= Task instructions =
Restate the data below word for word, omitting pictures.

*** Opening of Dataset section ***

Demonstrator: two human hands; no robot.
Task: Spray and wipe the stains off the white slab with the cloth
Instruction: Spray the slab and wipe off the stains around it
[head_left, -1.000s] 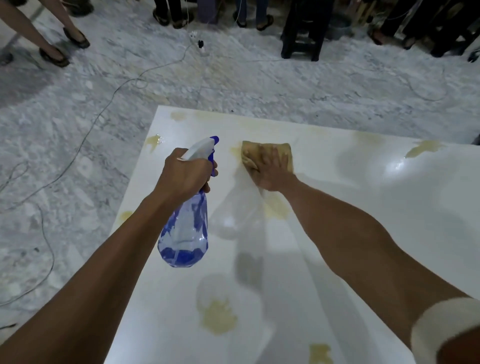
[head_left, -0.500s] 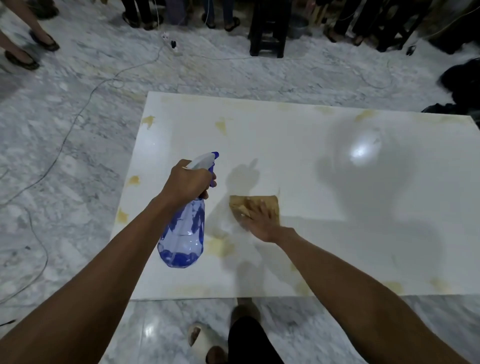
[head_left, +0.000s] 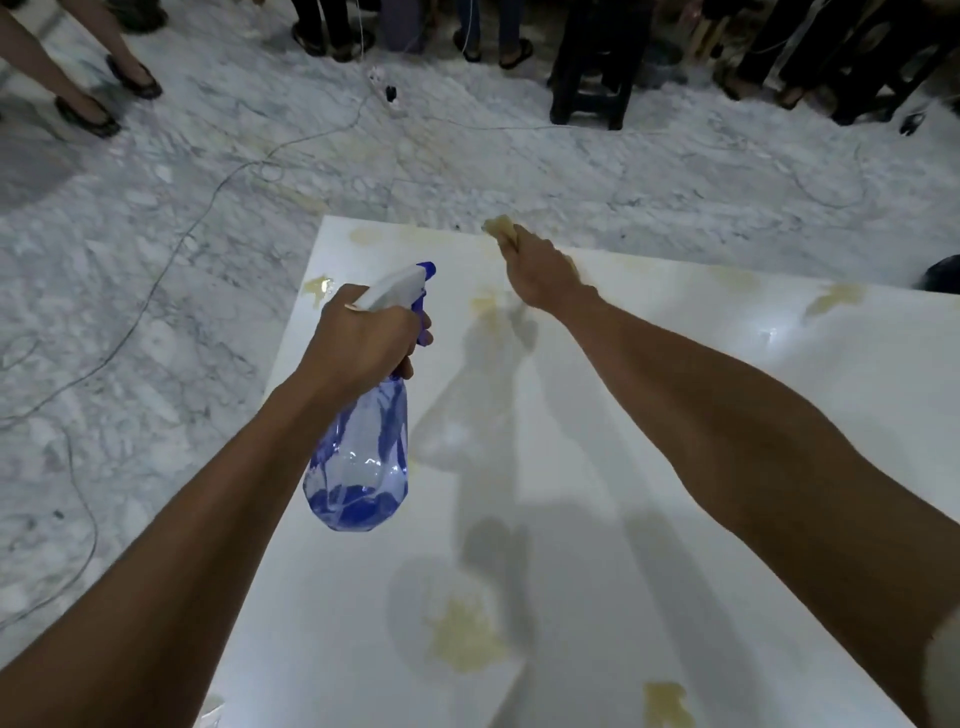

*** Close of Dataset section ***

= Output of the task =
Demonstrator: two human hands; no robot.
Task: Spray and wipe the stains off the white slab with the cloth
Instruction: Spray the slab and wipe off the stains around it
[head_left, -1.000s] 
[head_left, -0.500s] 
[head_left, +0.000s] 

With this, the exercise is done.